La Federación Túpac Katari lanza una ultimátum al Gobierno para pacificar Bolivia
La Federación Departamental de Campesinos Túpac Katari de La Paz ha presentado una «última conminatoria» al Gobierno, estableciendo condiciones previas para cualquier diálogo y manteniendo los bloqueos en distintas regiones del país.
Condiciones previas para un eventual encuentro
El ejecutivo del sector, Vicente Salazar, explicó que la dirigencia no solicitó una reunión de diálogo, sino que estableció condiciones previas para un eventual encuentro con el Ejecutivo. «Es la última conminatoria al Gobierno para que pueda de una vez pacificar el país», señaló el dirigente.
Demandas y requisitos de la organización
Entre las demandas mencionadas por Salazar figuran la liberación de las personas detenidas durante el conflicto, el cese de la persecución política, el respeto a la indumentaria y a la wiphala, además de la adopción de soluciones efectivas frente a la crisis que atraviesa el país.
Posición de las bases y continuidad de los bloqueos
El dirigente remarcó que la dirección de la federación no sostendrá reuniones con representantes gubernamentales sin la autorización expresa de las 20 provincias que forman parte de la organización. Asimismo, ratificó la continuidad de los bloqueos y aseguró que las bases mantienen firme su posición respecto a las medidas de presión.
Disculpas y reivindicaciones
«Queremos pedir a la población una comprensión y solidaridad, porque el pueblo también está pensando en la reivindicación de los pueblos indígenas originarios. Pedimos disculpas a la población también, porque, hermanos, esta pelea es para todo el Estado Plurinacional de Bolivia», manifestó Salazar.

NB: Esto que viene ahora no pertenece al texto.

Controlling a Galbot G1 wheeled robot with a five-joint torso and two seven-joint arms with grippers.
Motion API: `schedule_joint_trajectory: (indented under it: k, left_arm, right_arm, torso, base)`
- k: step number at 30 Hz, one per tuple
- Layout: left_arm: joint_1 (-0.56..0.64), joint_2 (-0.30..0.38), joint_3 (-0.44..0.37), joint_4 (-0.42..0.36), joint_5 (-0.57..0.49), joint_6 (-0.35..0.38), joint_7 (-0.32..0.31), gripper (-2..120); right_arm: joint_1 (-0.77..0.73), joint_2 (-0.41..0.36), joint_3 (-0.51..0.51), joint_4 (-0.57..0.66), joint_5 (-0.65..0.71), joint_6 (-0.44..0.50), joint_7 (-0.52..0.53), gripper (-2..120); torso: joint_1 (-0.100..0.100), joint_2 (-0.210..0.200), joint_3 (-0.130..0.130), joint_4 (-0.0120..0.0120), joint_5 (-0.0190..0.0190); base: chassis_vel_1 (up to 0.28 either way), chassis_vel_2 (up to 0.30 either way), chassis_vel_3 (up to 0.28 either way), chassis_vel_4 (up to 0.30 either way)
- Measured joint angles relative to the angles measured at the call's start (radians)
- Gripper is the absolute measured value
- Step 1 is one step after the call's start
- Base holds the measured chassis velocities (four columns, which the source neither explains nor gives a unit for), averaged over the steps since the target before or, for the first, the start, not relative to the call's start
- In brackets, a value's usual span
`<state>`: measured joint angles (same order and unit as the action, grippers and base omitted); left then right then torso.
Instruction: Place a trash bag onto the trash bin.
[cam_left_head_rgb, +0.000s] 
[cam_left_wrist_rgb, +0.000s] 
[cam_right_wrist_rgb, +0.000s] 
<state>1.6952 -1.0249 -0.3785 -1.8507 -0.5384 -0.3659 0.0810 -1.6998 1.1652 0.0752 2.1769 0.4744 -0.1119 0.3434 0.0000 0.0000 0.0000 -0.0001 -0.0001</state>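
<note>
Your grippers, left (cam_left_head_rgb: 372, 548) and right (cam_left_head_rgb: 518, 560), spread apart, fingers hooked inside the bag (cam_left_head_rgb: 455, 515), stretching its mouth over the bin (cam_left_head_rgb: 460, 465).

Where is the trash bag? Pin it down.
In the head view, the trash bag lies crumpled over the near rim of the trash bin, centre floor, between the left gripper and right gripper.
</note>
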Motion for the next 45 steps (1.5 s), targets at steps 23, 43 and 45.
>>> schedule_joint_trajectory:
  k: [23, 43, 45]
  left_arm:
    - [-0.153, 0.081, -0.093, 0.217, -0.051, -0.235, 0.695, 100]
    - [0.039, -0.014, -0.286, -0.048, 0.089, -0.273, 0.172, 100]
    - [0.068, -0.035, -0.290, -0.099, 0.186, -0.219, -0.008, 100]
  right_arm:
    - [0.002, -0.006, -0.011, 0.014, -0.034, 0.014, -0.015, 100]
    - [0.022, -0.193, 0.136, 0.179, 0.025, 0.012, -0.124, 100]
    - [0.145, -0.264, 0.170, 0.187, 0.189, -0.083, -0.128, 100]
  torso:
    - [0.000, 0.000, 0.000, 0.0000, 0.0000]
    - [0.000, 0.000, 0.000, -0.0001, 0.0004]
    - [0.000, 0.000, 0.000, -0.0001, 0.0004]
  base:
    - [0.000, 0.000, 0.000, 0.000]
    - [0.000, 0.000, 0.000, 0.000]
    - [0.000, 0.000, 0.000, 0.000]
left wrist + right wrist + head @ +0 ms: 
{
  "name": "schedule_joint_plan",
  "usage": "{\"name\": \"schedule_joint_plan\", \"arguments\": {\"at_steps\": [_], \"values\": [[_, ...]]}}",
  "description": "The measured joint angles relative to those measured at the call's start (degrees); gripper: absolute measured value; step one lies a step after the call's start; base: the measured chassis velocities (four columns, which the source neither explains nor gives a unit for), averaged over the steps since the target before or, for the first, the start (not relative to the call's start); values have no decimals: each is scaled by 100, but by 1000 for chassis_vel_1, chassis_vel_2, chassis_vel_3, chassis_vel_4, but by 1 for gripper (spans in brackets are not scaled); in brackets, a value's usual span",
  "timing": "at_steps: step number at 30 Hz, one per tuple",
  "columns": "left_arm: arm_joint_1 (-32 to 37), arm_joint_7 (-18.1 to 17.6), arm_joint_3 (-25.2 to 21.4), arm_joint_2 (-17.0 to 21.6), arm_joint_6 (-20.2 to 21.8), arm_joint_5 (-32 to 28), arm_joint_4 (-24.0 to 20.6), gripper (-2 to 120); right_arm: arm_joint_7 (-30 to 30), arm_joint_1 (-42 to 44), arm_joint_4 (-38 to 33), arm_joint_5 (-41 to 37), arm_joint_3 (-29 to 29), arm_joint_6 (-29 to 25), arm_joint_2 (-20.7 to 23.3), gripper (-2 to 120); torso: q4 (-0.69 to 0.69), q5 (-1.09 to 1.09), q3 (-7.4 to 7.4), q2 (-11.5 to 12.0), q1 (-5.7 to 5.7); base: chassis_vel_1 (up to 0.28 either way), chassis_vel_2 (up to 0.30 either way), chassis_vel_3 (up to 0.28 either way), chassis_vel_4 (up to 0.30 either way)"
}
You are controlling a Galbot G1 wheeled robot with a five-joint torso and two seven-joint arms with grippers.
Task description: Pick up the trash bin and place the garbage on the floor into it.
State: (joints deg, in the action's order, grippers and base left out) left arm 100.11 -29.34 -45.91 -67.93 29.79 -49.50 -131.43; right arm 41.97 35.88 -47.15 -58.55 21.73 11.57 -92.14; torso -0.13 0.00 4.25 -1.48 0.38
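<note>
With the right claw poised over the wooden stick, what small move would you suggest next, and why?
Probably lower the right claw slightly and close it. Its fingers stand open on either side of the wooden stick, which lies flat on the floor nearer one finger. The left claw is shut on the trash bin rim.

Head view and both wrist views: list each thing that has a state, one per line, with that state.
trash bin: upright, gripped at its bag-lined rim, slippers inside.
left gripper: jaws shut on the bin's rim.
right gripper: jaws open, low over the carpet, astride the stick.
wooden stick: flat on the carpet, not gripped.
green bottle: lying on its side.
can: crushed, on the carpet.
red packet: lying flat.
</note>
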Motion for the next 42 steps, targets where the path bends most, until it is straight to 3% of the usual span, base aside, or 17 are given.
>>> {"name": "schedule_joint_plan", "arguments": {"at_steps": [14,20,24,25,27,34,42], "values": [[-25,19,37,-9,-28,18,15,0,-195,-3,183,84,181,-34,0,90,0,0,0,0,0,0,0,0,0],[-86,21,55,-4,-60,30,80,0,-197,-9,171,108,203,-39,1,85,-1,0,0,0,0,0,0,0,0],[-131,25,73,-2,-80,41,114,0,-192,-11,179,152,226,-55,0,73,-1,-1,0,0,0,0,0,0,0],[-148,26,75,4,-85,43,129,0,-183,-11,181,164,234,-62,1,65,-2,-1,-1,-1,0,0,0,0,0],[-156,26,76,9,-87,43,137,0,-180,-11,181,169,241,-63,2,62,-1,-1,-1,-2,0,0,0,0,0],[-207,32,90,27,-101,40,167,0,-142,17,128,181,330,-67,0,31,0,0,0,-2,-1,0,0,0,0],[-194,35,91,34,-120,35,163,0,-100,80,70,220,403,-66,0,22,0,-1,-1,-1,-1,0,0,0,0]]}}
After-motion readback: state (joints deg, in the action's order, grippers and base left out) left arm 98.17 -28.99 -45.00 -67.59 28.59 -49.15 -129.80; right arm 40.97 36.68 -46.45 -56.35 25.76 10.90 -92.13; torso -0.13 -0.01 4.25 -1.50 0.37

Contexto de las movilizaciones
Las movilizaciones buscan reivindicar los derechos de los pueblos indígenas originarios y exigir respeto a los recursos naturales. En ese contexto, la organización afirmó que estos sectores se consideran los legítimos propietarios de sus territorios.
Implicaciones del ultimátum
La organización mantiene los bloqueos en distintas regiones y aguarda una respuesta del Gobierno a las condiciones planteadas para avanzar hacia una eventual pacificación del conflicto, mientras que el Ejecutivo no ha iniciado un proceso de diálogo con la federación.